Optimal event handling about hecs HOT 9 OPEN

I wonder if an API like the following makes sense:

impl World {
  fn handle_events<Event, F: FnMut(Q::Item), Q: Query, I: Iterator<Item=(Entity, Event)>>(&mut self, iterator: I, f: F);
  fn handle_events2<Event, F1: FnMut(Q1::Item), Q1: Query, F2: FnMut(Q2::Item), Q2: Query,I: Iterator<Item=(Entity, Event)>>(&mut self, iterator: I, f: F1, f2: F2);
 ...
}

You could probably do something with a Trait parameterized on tuples of queries?

trait EventHandler<Q, F, E> {
  fn handle_events(&mut self, iter: impl Iterator<Item=(Entity, E)>, f: F);
}

impl<Q: Query, U: Query, E> EventHandler<(Q, U), (FnMut(Event, Q::Item), FnMut(Event, U::Item)), E> for World {
  fn handle_events(&mut self, iter: impl Iterator<Item=(Entity, Event)>, f: F) { 
    // do stuff here...
  }
}

Really rough spitball here, but I think my point is there? (Not sure what Fn trait to use).

I'm just trying to come at it from the user side and figure out what would be nice to use.

from hecs.

Another idea I had that doesn't really necessarily optimize the problem on the backend, but might look ok for the user was something like this:

impl World {
  fn try_on_entity<T, Q: Query, F: FnOnce(Q) -> T>(&mut self, entity: Entity: f: F) -> Option<T> { ... }
}

from hecs.

I wonder if an API like the following makes sense:

I think that could work, but the ergonomics of passing a bunch of queries in type parameters and then matching them up with a giant tuple of functions seem unpleasant enough to not be worth it.

Another idea

How does that differ from the existing World::query_one?

from hecs.

I think that could work, but the ergonomics of passing a bunch of queries in type parameters and then matching them up with a giant tuple of functions seem unpleasant enough to not be worth it.

I was hoping typeck could figure out the types for everything to make it so the client didn't have to figure it out themselves, or at least only have to annotate the function type parameters.

How does that differ from the existing World::query_one?

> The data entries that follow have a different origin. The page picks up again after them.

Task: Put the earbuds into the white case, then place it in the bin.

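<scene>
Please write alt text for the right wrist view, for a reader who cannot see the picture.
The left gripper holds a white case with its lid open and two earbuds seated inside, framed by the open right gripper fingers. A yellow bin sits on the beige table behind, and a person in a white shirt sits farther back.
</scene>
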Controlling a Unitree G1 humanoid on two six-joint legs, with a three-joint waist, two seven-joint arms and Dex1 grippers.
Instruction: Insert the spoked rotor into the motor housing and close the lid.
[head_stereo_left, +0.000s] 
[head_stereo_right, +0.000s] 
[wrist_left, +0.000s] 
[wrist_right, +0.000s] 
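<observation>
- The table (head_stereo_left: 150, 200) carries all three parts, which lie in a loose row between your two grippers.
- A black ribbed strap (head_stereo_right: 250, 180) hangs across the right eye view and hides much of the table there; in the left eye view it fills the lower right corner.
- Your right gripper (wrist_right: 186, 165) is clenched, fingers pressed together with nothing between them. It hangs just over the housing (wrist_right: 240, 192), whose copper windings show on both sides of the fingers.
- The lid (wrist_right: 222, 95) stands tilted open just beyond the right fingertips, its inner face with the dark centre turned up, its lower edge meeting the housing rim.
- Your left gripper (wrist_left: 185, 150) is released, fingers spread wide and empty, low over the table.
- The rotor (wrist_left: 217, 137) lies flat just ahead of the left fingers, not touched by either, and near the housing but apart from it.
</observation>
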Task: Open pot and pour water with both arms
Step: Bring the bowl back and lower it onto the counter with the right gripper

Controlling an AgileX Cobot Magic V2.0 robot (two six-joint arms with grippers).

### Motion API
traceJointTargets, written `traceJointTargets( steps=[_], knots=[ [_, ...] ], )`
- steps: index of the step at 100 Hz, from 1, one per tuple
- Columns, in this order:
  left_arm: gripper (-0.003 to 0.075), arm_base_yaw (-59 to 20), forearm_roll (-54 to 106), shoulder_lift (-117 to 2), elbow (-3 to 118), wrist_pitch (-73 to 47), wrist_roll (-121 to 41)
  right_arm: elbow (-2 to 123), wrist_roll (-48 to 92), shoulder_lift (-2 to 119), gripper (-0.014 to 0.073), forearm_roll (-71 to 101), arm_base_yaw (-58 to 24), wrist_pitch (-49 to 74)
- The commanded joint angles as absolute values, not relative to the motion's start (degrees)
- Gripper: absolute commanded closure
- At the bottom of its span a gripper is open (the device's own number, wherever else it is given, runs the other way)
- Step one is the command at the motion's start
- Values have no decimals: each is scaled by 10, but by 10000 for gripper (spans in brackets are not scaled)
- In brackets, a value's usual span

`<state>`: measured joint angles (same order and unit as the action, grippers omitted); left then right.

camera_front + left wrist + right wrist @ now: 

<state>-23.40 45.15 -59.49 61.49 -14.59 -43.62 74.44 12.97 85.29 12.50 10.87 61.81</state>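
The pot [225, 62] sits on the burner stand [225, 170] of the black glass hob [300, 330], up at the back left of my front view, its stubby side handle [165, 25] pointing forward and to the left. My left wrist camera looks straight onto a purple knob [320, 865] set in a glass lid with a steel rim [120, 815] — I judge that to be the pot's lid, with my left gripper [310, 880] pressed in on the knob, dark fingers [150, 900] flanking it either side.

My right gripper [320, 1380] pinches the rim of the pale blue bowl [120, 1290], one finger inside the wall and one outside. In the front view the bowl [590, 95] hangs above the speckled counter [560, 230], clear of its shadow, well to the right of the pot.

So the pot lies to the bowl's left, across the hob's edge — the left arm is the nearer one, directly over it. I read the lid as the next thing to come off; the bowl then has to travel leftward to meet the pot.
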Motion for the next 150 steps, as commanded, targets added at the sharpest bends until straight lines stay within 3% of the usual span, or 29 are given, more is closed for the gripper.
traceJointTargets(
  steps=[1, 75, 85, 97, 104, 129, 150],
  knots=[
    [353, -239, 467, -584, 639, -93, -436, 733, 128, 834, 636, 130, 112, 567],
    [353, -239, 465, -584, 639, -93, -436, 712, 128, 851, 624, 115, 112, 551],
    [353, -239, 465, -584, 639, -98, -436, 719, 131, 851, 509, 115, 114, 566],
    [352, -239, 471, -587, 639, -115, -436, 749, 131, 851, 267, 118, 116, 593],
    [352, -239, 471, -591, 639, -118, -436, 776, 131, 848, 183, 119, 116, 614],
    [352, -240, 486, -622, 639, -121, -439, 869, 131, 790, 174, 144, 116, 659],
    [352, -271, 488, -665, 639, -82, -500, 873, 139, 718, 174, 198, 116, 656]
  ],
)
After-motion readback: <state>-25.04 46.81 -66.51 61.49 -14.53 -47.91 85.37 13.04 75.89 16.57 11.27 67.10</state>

Same as above in regards to typeck. It's main use would be to reduce boilerplate by providing an Option::map like interface on the entity. At least that's what I was trying to get at.

from hecs.

Type inference can't work backwards from an associated type.

from hecs.

That makes sense. I was hoping there was some way to decrease boilerplate a little bit. Either way I'm interested to see where this goes from the user-side, so I'll be watching.

from hecs.

#154 is a closely related problem, where instead of cacheing a list of queries satisfied by an archetype, we want to cache a list of archetypes that satisfy a query.

from hecs.

I wonder if this use case isn't actually solved well by using the View types? I think the initial example could be rewritten as

let mut query_a = world.query::<A>();
let mut view_a = query_a.view();

let mut query_b = world.query::<B>();
let mut view_b = query_b.view();

for (entity, event) in events.drain(..) {
    if let Some(components) = view_a.get_mut(entity) {
        handle_a(event, components);
    }
    if let Some(components) = view_b.get_mut(entity) {
        handle_b(event, components);
    }
    // ...
}

which should be efficient?

from hecs.

The idea here was to find a way to replace all the if let Some branching with indirection that could determine, based on the entity's archetype, exactly which of a collection of handlers should run without any dynamic filtering. I think the approach you've sketched would be a good enough substitute, since it all the nontrivial work out of the loop, but it's not generally applicable because it adds the constraint that A and B must be able to overlap without violating aliasing rules.

from hecs.